### Work to be completed
Give all of the records again precisely, excluding whatever pictures they contain.

### Material supplied
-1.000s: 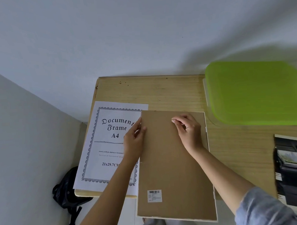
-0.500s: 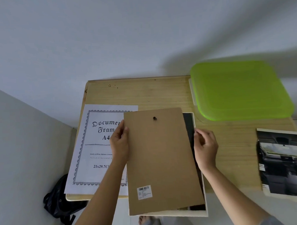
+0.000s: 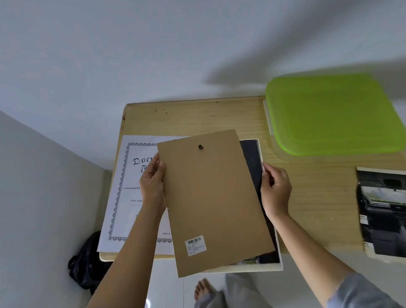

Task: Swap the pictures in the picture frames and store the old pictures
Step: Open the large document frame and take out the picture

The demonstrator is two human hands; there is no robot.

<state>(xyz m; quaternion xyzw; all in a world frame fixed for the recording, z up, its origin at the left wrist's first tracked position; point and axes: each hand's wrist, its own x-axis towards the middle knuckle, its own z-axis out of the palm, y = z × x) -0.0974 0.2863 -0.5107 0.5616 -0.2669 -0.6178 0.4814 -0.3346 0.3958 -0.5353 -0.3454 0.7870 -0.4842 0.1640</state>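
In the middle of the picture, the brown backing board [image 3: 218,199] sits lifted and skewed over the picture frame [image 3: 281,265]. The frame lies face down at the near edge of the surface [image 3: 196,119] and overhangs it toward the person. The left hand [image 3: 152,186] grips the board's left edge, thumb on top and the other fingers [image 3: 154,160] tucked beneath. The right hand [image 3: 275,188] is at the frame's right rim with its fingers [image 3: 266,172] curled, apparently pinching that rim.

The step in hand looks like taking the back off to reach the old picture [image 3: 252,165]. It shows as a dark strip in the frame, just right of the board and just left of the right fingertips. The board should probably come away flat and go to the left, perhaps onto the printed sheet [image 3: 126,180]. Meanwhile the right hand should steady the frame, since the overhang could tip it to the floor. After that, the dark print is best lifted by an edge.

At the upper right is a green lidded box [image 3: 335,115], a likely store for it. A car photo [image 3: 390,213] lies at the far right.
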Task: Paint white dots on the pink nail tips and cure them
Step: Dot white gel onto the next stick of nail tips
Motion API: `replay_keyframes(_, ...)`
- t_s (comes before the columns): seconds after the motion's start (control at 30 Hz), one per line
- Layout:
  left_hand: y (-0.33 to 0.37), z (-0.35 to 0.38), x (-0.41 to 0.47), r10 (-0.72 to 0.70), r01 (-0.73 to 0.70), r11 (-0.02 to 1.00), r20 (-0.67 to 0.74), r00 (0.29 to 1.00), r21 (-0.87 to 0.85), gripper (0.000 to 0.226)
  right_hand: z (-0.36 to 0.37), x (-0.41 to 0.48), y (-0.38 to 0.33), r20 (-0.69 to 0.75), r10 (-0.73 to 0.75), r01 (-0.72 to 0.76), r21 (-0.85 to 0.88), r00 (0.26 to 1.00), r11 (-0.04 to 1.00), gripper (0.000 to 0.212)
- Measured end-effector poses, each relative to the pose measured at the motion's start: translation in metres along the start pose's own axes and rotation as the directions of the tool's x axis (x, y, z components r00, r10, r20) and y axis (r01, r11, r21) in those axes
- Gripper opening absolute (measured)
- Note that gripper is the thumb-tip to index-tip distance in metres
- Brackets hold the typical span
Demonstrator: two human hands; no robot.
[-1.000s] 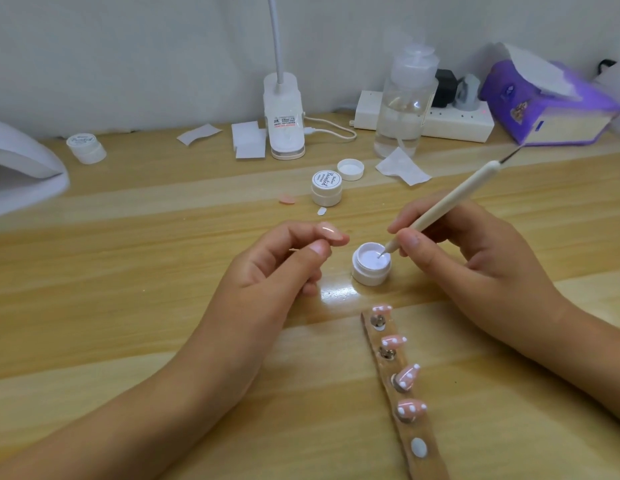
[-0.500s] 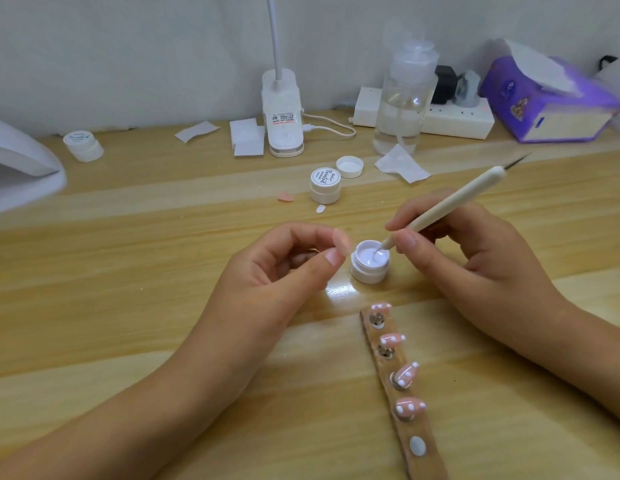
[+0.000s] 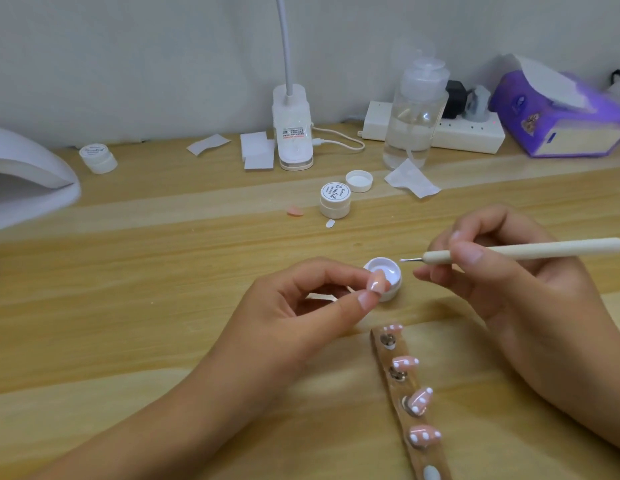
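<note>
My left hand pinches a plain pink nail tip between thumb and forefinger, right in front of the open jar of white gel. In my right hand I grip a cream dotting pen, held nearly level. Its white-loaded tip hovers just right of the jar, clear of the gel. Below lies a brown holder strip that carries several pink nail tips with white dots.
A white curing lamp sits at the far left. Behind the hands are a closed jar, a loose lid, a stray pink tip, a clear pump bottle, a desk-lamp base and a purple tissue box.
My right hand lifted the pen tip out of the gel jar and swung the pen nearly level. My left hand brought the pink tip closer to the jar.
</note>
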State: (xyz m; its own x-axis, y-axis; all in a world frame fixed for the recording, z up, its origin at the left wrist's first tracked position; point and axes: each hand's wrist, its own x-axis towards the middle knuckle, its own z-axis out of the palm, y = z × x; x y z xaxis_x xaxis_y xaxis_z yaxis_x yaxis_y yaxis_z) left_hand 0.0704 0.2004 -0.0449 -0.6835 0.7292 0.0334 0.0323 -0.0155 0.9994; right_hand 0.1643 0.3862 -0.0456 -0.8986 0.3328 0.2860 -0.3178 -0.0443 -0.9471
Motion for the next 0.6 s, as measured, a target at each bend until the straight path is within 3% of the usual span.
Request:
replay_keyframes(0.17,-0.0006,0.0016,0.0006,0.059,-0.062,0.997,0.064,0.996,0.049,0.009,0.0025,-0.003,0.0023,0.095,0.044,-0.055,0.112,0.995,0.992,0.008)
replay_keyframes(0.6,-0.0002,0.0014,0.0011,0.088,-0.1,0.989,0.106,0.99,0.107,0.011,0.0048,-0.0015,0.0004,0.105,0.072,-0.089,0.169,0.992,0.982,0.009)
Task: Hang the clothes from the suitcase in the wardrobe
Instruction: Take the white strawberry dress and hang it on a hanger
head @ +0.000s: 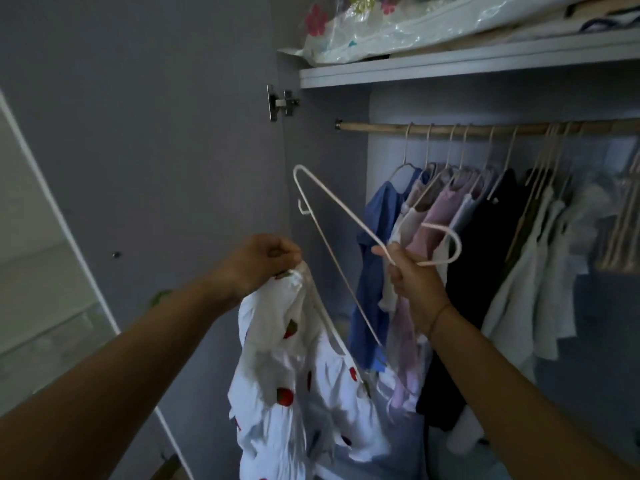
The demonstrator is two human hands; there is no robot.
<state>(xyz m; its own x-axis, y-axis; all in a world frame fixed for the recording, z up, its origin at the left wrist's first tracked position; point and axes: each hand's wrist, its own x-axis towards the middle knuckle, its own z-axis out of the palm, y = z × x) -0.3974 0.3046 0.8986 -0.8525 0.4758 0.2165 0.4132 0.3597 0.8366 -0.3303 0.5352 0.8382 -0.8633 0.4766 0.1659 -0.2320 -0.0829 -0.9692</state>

### Response to the exercise
-1.000s: 
-0.500s: 
+0.000s: 

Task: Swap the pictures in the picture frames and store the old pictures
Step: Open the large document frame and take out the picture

The demonstrator is two human hands; there is no robot.

<state>(xyz m; quaternion xyzw; all in a world frame fixed for the recording, z up, its origin at the left wrist's first tracked position; point and axes: each hand's wrist, its own x-axis towards the middle knuckle, its own z-axis out of the palm, y = z × x) -0.0974 0.2863 -0.5107 0.5616 -0.2669 -0.6178 0.4814 -0.3346 0.3958 -0.5353 -0.3454 0.7870 -0.4842 0.1640</state>
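In the middle of the picture, the brown backing board [image 3: 218,199] sits lifted and skewed over the picture frame [image 3: 281,265]. The frame lies face down at the near edge of the surface [image 3: 196,119] and overhangs it toward the person. The left hand [image 3: 152,186] grips the board's left edge, thumb on top and the other fingers [image 3: 154,160] tucked beneath. The right hand [image 3: 275,188] is at the frame's right rim with its fingers [image 3: 266,172] curled, apparently pinching that rim.

The step in hand looks like taking the back off to reach the old picture [image 3: 252,165]. It shows as a dark strip in the frame, just right of the board and just left of the right fingertips. The board should probably come away flat and go to the left, perhaps onto the printed sheet [image 3: 126,180]. Meanwhile the right hand should steady the frame, since the overhang could tip it to the floor. After that, the dark print is best lifted by an edge.

At the upper right is a green lidded box [image 3: 335,115], a likely store for it. A car photo [image 3: 390,213] lies at the far right.
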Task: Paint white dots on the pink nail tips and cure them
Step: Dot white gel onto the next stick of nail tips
Motion API: `replay_keyframes(_, ...)`
- t_s (comes before the columns): seconds after the motion's start (control at 30 Hz), one per line
- Layout:
  left_hand: y (-0.33 to 0.37), z (-0.35 to 0.38), x (-0.41 to 0.47), r10 (-0.72 to 0.70), r01 (-0.73 to 0.70), r11 (-0.02 to 1.00), r20 (-0.67 to 0.74), r00 (0.29 to 1.00), r21 (-0.87 to 0.85), gripper (0.000 to 0.226)
  right_hand: z (-0.36 to 0.37), x (-0.41 to 0.48), y (-0.38 to 0.33), r20 (-0.69 to 0.75), r10 (-0.73 to 0.75), r01 (-0.72 to 0.76), r21 (-0.85 to 0.88), r00 (0.26 to 1.00), r11 (-0.04 to 1.00), gripper (0.000 to 0.212)
- Measured end-effector poses, each relative to the pose measured at the motion's start: translation in metres along the start pose's own axes and rotation as the directions of the tool's x axis (x, y, z components r00, r10, r20) and y axis (r01, r11, r21) in those axes
- Gripper opening absolute (measured)
- Note that gripper is the thumb-tip to index-tip distance in metres
- Brackets hold the typical span
Demonstrator: two human hands; no robot.
[-1.000s] 
[-0.500s] 
[+0.000s] 
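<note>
My left hand pinches a plain pink nail tip between thumb and forefinger, right in front of the open jar of white gel. In my right hand I grip a cream dotting pen, held nearly level. Its white-loaded tip hovers just right of the jar, clear of the gel. Below lies a brown holder strip that carries several pink nail tips with white dots.
A white curing lamp sits at the far left. Behind the hands are a closed jar, a loose lid, a stray pink tip, a clear pump bottle, a desk-lamp base and a purple tissue box.
My right hand lifted the pen tip out of the gel jar and swung the pen nearly level. My left hand brought the pink tip closer to the jar.
</note>
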State: (xyz m; its own x-axis, y-axis; all in a world frame fixed for the recording, z up, its origin at the left wrist's first tracked position; point and axes: each hand's wrist, its own x-axis towards the middle knuckle, its own z-axis out of the palm, y = z × x; x y z xaxis_x xaxis_y xaxis_z yaxis_x yaxis_y yaxis_z) left_hand 0.0704 0.2004 -0.0449 -0.6835 0.7292 0.0334 0.0323 -0.0155 0.9994; right_hand 0.1643 0.3862 -0.0456 -0.8986 0.3328 0.2860 -0.3178 -0.0443 -0.9471
Motion for the next 0.6 s, as measured, a target at each bend until the straight path is within 3% of the usual span.
Request:
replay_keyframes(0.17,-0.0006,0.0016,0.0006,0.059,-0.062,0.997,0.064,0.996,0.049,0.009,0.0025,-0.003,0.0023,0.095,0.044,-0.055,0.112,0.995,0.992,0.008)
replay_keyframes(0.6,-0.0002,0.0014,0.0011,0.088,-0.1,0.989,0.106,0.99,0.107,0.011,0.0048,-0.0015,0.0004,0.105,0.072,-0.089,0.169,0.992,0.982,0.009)
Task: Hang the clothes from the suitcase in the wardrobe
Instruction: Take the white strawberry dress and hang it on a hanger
head @ +0.000s: 
The demonstrator is two human hands; there is no robot.
<state>(xyz m; its own x-axis, y-axis; all in a world frame fixed for the recording, z up, its origin at the left wrist's first tracked position; point and axes: each hand's wrist, its own x-axis towards the middle knuckle, its own z-axis out of the palm, y = z × x) -0.3974 0.3046 0.8986 -0.8525 0.4758 0.2165 0.4132 0.3597 0.8366 -0.3303 0.5352 0.8382 -0.8633 0.4766 0.1659 -0.2320 -0.0829 -0.9692</state>

The output is done.